BRAZIL: Brazil's presidential election race has been thrown wide open after the surprise failure of President Luiz Inácio Lula da Silva to win outright Sunday's first round of voting.
He now faces a run-off in four weeks' time against the main opposition candidate, Social Democrat Geraldo Alckmin.
Brazil's first left-wing president won 48.61 per cent of the almost 126 million votes cast, just short of the 50 per cent plus one vote needed to avoid a run-off. Mr Alckmin surprised even his close supporters with 41.64 per cent of the vote, far exceeding his opinion poll numbers throughout the campaign.
The president won handsomely in the country's poor northeast, which has benefited most from his massive expansion of social spending.
He also topped the poll in Minas Gerais and Rio de Janeiro, Brazil's second and third most populous states.
Mr Alckmin was the clear winner in Brazil's rich southern states and in São Paulo, the most populous, where he beat the president by over 17 points. Mr Alckmin is well known in São Paulo from his time as governor from 2001 until earlier this year, but the state is also the birthplace of the president's Workers' Party and its main bastion of support.
A confident Mr Alckmin, long derided as a stiff technocrat unable to connect with the public, told cheering supporters on Sunday night: "I'm going into the second round with a great chance of winning. We're going to have an ethical, honest and efficient government."
President Lula in his first comment after Sunday's vote said: "I didn't win because I didn't win. I lacked votes. Victory has been delayed but it will come."
"We now have a very open race. Alckmin is on the rise and he's the one with the momentum behind him now," says David Fleischer, professor of politics at the University of Brasília. "Lula quickly needs to shake up his campaign team, refocus his programme and go and debate Alckmin, which he failed to do before the first round."
The president's lead over his rival narrowed in the final days of the campaign as the public learnt more details of a smear operation which members of his team attempted to mount against rival candidates.
One minister said after the vote that the release on Friday of police photos of more than €600,000 in cash seized from two members of his campaign staff as they sought to buy a dossier incriminating opposition candidates was particularly damaging.
Analysts say the president's last-minute decision not to attend a televised debate between the candidates on Thursday night alienated some voters, who saw it either as arrogance or that he had something to hide. Mr da Silva's campaign team quickly let it be known that the president would debate with Mr Alckmin before the second round of voting.
"A second round changes everything," says Paulo de Tarso Santos, a marketing strategist who has worked on Mr da Silva's previous presidential campaigns. "The candidates now need to change the whole feel of their campaigns." Both men will now seek the support of the 10 per cent of voters who opted for Heloísa Helena and Cristovam Buarque in the first round.
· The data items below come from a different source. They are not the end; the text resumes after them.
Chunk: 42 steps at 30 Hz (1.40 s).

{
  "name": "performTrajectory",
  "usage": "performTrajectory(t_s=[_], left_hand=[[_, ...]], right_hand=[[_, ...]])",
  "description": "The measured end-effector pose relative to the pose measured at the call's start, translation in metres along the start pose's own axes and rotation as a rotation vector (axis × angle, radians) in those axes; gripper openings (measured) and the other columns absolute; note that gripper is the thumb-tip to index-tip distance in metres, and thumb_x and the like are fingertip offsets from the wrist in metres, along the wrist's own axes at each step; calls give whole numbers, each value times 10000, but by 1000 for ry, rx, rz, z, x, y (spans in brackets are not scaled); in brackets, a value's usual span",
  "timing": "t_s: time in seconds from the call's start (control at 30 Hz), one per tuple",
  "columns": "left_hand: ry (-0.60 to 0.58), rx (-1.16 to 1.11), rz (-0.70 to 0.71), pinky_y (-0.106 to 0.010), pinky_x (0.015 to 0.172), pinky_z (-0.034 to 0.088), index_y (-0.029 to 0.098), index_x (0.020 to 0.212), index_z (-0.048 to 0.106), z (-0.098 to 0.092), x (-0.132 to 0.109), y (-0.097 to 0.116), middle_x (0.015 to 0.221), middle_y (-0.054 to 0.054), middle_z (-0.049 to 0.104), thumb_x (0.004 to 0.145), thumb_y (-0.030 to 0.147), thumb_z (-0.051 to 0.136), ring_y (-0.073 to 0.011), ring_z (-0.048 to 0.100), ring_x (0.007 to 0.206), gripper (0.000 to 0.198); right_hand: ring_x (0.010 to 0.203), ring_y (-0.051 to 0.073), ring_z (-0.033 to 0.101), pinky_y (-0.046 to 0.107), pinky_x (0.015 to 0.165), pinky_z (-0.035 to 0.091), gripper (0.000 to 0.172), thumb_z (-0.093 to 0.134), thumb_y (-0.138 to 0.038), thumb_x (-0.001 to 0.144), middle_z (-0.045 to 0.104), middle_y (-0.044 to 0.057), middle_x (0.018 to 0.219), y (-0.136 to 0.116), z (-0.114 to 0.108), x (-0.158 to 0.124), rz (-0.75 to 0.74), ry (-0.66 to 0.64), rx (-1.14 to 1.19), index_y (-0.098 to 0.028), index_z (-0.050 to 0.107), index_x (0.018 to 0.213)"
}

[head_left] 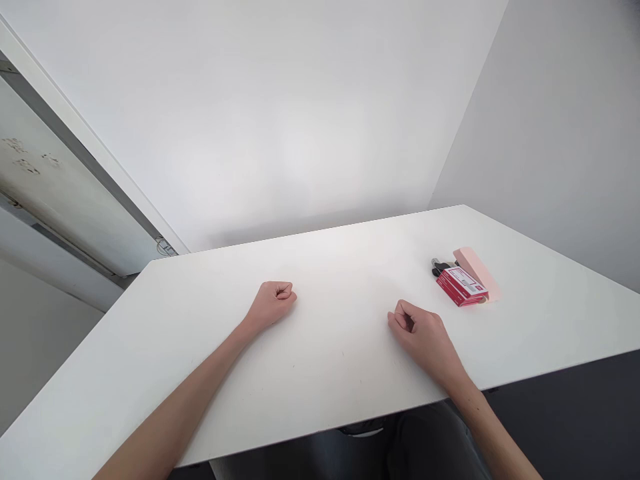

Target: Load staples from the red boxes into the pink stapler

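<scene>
My left hand [273, 301] rests on the white table [320, 373] left of the middle, closed in a fist with nothing visible in it. Curled loosely into a fist, my right hand [420, 333] lies nearer the front edge, and it too shows nothing held. Just beyond it, to the right, is a small red and white cardboard box [463, 287]. A pale pink sheet or card [477, 272] sits behind and partly under the box. At the box's far left corner, a small black object with a metallic end [439, 267] is partly hidden, perhaps keys.
A white wall [300, 120] rises behind the table, and a grey wall [560, 133] stands on the right. To the left is a framed panel [65, 173] with worn marks. My legs [430, 440] are under the table's front edge.
</scene>
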<state>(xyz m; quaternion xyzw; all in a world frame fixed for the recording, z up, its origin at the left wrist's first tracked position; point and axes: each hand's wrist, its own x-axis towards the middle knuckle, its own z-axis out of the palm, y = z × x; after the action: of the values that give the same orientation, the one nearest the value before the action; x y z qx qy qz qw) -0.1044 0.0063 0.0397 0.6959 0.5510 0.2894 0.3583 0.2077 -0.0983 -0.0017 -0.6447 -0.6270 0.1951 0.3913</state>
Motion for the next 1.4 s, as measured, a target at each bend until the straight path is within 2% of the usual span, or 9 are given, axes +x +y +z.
performTrajectory(t_s=[0.37,1.4], left_hand=[[-21,15,9,-304,561,89,223,675,172,-1,2,-7,670,40,159,679,226,512,-105,121,612,340],[-10,34,2,-306,562,99,222,663,177,-3,0,-1,665,41,162,682,223,516,-101,132,603,340]], right_hand=[[585,126,246,270,548,245,323,509,-290,891,298,-67,609,0,1,0,3,-6,-2,-242,245,713],[570,127,257,261,526,248,325,502,-312,900,305,-63,598,-2,0,0,-8,-5,13,-245,249,707]])
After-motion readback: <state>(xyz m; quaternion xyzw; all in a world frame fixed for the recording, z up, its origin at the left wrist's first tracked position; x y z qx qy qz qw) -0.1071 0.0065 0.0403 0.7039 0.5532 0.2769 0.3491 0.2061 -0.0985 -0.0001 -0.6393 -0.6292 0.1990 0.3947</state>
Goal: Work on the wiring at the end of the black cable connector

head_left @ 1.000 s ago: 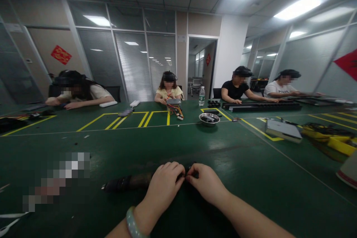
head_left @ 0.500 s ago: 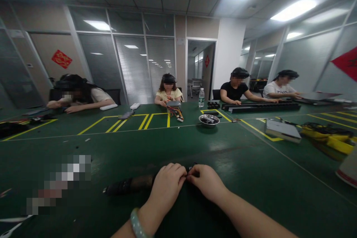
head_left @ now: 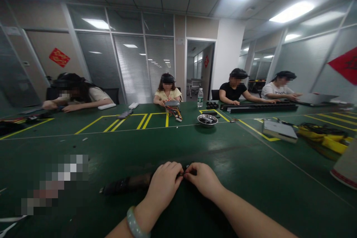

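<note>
My left hand (head_left: 166, 180), a pale green bangle (head_left: 134, 223) on its wrist, and my right hand (head_left: 205, 178) meet above the green table, fingertips almost touching. Both are closed in a pinch around a tiny dark piece whose kind I cannot make out. A bit of something dark (head_left: 188, 165) shows just behind the fingertips. To the left lies a long dark cylindrical tool (head_left: 126, 185), which looks like an electric screwdriver, with a metal tip at its left end. Its right end disappears behind my left hand, so I cannot tell whether the two touch.
A metal bowl (head_left: 208, 120) of dark parts stands ahead, near a water bottle (head_left: 200, 98). Right of it are a grey box (head_left: 279, 131) and yellow trays (head_left: 334, 144). A blurred-out item (head_left: 60, 182) lies at left. Several people sit across the table (head_left: 125, 152).
My fingertips have parted slightly, and a dark bit shows between them. The whole view has shifted a little; the tool lies as before.
</note>
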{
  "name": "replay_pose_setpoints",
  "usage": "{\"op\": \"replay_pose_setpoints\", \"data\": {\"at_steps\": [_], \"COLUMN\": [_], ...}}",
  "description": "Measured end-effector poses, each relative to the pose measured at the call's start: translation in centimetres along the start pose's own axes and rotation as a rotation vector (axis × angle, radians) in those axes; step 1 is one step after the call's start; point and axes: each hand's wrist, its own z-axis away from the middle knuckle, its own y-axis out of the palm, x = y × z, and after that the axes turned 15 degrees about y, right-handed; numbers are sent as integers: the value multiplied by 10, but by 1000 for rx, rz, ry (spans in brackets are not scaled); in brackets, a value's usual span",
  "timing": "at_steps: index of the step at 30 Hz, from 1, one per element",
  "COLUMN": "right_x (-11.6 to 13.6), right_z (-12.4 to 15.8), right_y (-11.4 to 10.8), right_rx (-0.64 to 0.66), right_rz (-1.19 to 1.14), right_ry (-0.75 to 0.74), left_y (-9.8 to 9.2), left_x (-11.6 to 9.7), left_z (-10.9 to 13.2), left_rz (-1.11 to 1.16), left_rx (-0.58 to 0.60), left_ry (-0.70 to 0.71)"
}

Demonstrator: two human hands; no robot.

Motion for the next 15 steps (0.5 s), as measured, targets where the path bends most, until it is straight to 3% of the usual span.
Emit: {"op": "replay_pose_setpoints", "data": {"at_steps": [15], "right_x": [-1], "right_z": [5], "right_y": [-2], "right_rx": [-3], "right_rz": [12], "right_ry": [-40], "left_y": [-2], "left_x": [-1], "left_z": [0], "left_rz": [9], "left_rx": [-2], "left_ry": [4]}}
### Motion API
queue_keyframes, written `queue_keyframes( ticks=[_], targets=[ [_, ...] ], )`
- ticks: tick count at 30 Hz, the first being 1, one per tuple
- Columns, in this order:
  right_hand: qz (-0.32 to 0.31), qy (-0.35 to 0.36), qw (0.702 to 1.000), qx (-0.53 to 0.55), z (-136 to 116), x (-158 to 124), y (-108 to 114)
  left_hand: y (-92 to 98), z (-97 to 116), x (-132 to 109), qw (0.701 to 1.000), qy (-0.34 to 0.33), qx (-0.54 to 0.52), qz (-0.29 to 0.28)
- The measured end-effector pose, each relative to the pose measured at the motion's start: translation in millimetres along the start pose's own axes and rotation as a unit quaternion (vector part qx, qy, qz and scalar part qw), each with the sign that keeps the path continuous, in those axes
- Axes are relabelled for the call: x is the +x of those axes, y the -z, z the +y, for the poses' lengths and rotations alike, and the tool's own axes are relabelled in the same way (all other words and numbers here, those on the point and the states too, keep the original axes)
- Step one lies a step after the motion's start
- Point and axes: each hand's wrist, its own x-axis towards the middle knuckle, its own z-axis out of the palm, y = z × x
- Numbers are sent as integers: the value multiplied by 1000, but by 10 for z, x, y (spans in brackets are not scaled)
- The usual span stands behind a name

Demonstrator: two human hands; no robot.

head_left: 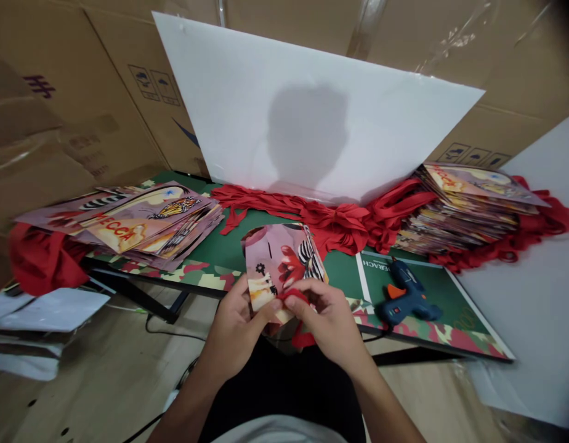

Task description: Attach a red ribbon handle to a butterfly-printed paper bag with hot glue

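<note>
Your two hands meet just in front of your lap at the near edge of the green table (220,255), and that table edge is the landmark for everything else. Your left hand (236,326) pinches the lower left corner of a small printed card (279,261) that stands tilted up from the edge, its pink, red and zebra-striped face toward you. Your right hand (328,317) is closed narrowly, fingertips pressing a loop of red ribbon (296,296) against the card's bottom edge; a tail of the same ribbon hangs below your fingers, off the table. Whether glue already sits under that loop cannot be told. Just right of your hands along the edge lies a blue glue gun (407,298), its orange trigger up and its nozzle pointing away from you toward the heap of red ribbons (340,221) across the middle of the table. Far left of the edge sits one fanned stack of printed cards (146,218); far right, a taller stack (464,209). Behind it all leans a white board (312,123) against cardboard boxes (58,111). Risks, as I judge them: your grip on the ribbon is only fingertip deep, so the loop could slip or set crooked if you ease off early; the card hangs partly past the edge and could bend under pressure; the gun lies close to your right wrist and to loose ribbon, so a careless reach could mean a burn.
</note>
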Motion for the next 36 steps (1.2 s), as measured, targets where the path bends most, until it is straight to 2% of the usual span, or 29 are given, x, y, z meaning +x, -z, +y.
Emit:
queue_keyframes(
  ticks=[5,9,12,21,30,36],
  targets=[
    [37,51,993,-102,-56,-42,-6,32,19,-22,999,-19,-7,-40],
    [31,127,965,-228,-189,-122,-19,39,45,-68,999,-34,25,-23],
    [16,147,950,-274,-258,-150,-40,11,60,-99,998,-35,44,-8],
    [12,149,929,-340,-312,-189,-73,-84,110,-172,995,-34,95,23],
    [8,161,913,-375,-472,-126,-91,-113,175,-212,986,-68,145,35],
    [10,148,918,-368,-433,-118,-93,-121,152,-214,987,-53,145,36]
  ],
)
Both are former members of President Lula's Workers' Party, but were harshly critical of their old boss during the campaign, accusing him of arrogance and corruption.
Mr Alckmin refrained from a full frontal assault on President Lula over corruption allegations, amid rumours that the Workers' Party has plenty of incriminating evidence relating to his governorship of São Paulo state.
Analysts do not discount a gentleman's agreement to refrain from highlighting each other's misdemeanours, though others warn a close second round has the potential to descend into political warfare.
As part of his effort to derail Mr Alckmin's challenge, the president is rumoured to be interested in reaching an understanding with the powerful governors of São Paulo and Minas Gerais states, both of whom were elected with huge majorities on Sunday.
José Serra and Aécio Neves are party colleagues of Mr Alckmin but are believed to favour a second term for Mr da Silva which would then leave the way open for them to run for the presidency in 2010. Mr Lula's chances would increase markedly if they both failed to throw their full weight behind Mr Alckmin in the second round.
While many of Sunday's other races saw politicians accused of corruption and mismanagement punished, it also saw the return to politics of former president Fernando Collor. He was impeached in 1992 for corruption in office and banned from politics for eight years.
Now, 14 years later, he will return to Brasília as the senator for his home state of Alagoas.
Another notorious Brazilian politician returning to Brasília is Paulo Maluf, who topped the poll for federal deputy in São Paulo. His name is a byword in Brazil for massive corruption and he is accused of having robbed hundreds of millions of dollars in kickbacks on public projects.